Written by: Carrie Gotzke and Heather Sample Gosse, University of Alberta

While the four- to six-month period was a time of vocal play, seven- to nine-month-old infants communicate more intentionally. Vocalizations have a more consistent meaning and infants learn that their signals have specific effects on their caregivers. Continued successful communication development depends both on the ability of the infants to signal messages clearly and the ability of their caregivers to interpret those signals. Vocal skills continue to develop in the context of interaction with others. For information on this critical context, please refer to Interacting 7 – 9 Months.

Oral Control - The Foundation for Expanding Vocal Skills

By eight months, increasing control over the lips allows infants to keep their lips sealed while chewing and swallowing semi-liquids, like applesauce (Owens, 2001). Infant chewing becomes more advanced, changing from a vertical to a more rotary pattern. Increased control of the tongue is also exhibited as infants become able to move food from side-to-side using more lateral tongue movement. Increasing control over the lips, jaw and tongue is essential to the development of more complex and variable vocalizations during this time.
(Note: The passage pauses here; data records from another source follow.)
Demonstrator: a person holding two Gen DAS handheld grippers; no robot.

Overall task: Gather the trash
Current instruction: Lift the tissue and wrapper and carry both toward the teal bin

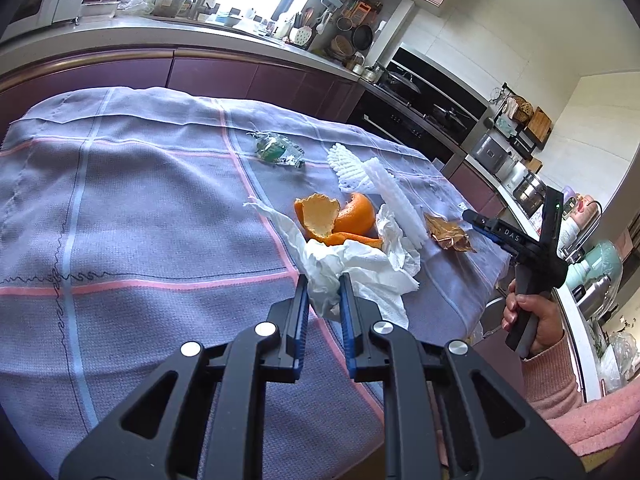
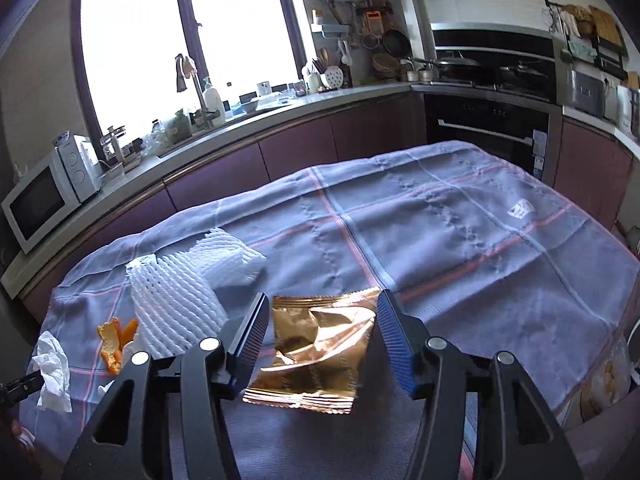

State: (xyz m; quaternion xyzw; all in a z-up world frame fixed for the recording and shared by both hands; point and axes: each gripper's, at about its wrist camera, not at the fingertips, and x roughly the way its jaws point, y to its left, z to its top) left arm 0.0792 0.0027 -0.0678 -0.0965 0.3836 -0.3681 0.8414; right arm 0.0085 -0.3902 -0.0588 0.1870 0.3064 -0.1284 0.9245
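Nothing looks collected yet: all the trash in view lies on the cloth-covered desk (image 2: 460, 240), and no bin or bag shows in either view. The left gripper (image 1: 324, 292) is closed almost fully on a crumpled white tissue (image 1: 360, 268), its pads pinching a fold of it near the desk's right side. Just behind the tissue sit orange peels (image 1: 336, 220), then two white foam fruit nets (image 1: 360, 168), and farther toward the far edge a green crumpled wrapper (image 1: 276, 150). The right gripper (image 2: 322, 334) stands wide open, straddling a gold foil wrapper (image 2: 316, 356) near the right edge; its pads do not touch the foil, so it holds nothing. By my judgement the task is at its start, with one piece gripped, one about to be, and the peels, nets and green wrapper left.
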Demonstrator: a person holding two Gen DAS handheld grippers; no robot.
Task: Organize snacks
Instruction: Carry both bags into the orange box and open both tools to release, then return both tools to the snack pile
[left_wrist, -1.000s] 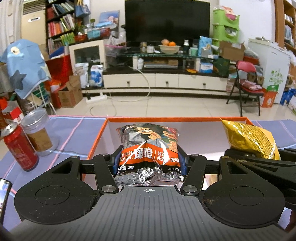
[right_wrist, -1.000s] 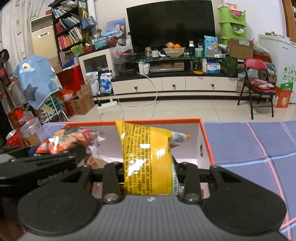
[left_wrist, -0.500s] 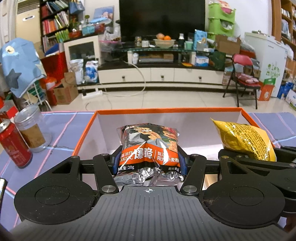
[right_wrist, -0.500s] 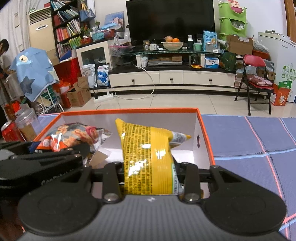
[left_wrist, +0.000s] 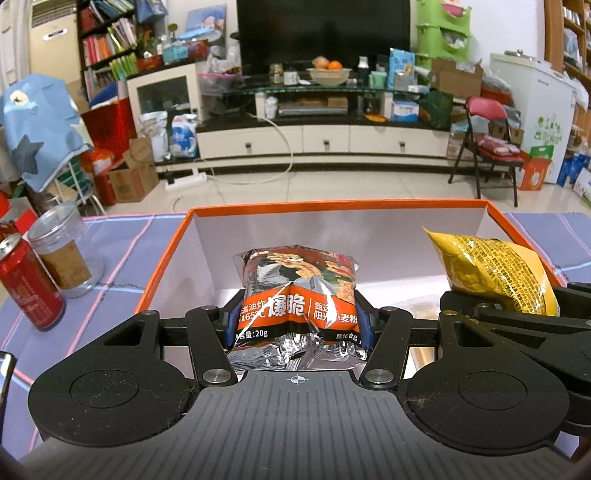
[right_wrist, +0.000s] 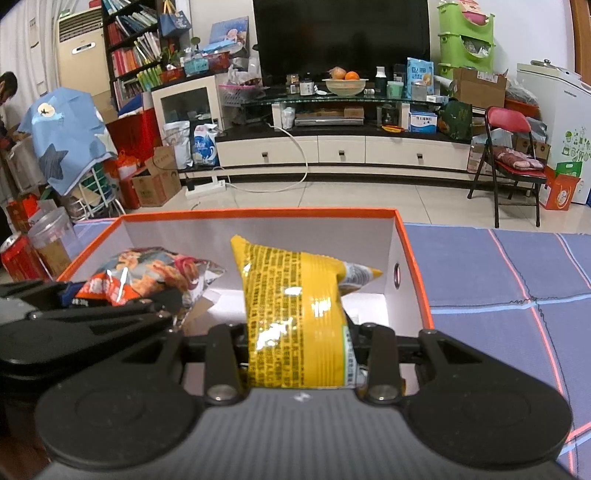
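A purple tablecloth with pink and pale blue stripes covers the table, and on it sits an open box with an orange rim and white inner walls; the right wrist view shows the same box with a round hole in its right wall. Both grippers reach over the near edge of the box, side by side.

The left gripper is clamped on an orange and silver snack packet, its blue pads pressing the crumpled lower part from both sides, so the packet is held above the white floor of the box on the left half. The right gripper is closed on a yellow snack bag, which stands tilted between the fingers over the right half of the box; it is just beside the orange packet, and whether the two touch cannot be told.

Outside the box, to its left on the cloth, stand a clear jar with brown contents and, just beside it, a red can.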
Vocalizations – New Sound Patterns

Seven- to nine-month-old infants produce a greater variety of vocalizations than they did in the previous six months. Vocalizations now contain more syllables and different consonants and vowels.

Reduplicated Babbling

In the three- to six-month period, babbling consisted primarily of single syllable sounds. With further development of the respiratory system, infants become able to produce multiple sounds with a single breath. Typically around seven months, infants begin repeating a single syllable to produce consonant-vowel syllable strings, such as “ma-ma-ma-ma-ma-ma.” This type of vocalization is called reduplicated babbling (Owens, 2001; Sachs, 2005). Initially, the purpose of reduplicated babbling is self-stimulation, not communication. Gradually, this type of babbling will be heard in a variety of contexts but most often when infants are exploring the environment or holding an object. By eight months, reduplicated babbling may also be used in imitation games with caregivers. The sounds produced during this stage resemble adult speech in terms of their resonance and timing. Early speech sounds are limited to bilabial and alveolar stops (e.g., /p, b, t, d/), nasals (e.g., /m, n/ and “ng” as in “sing”) and the glide /j/, as in “yell” (Owens, 2001). The bilabial and alveolar stops are produced most frequently during this time (Menn & Stoel-Gammon, 2005).

Echolalia

Echolalia is defined as “speech that is an immediate imitation of some other speaker” (Owens, 2001, p.87). Imitation by infants was first noted in the three- to six-month period when infants imitated the tone and vowel sounds of their caregivers’ speech. By eight months of age, infants will imitate the pitch and contour patterns of their environmental language. Infants also begin to imitate individual sounds, but only those sounds they are able to produce spontaneously.

Variegated Babbling

Around eight months of age, variegated babbling, in which different syllables are repeated (e.g., “bagidabu”) appears (Owens, 2001; Sachs, 2005). Other sound sequences such as vowel-consonant-vowel and consonant-vowel-consonant, where the vowel and consonant are maintained (e.g., “apa” and “pap”) may also be heard. There is disagreement among researchers with respect to whether reduplicated babbling is followed by variegated babbling or if these types of babbling overlap.

Jargon

Jargon, which is described as long strings of unintelligible sounds with adultlike prosodic and intonational patterns, also begins to heard around eight months of age (Owens, 2001). an infant’s jargon will resemble the prosodic patterns of the language of his or her environment. An example of jargon may be the syllable string “ah babi babu” produced with a rising intonation. It is important to note that jargon does not contain true words. Infants vary in the amount of time spent producing jargon and the amount of jargon produced.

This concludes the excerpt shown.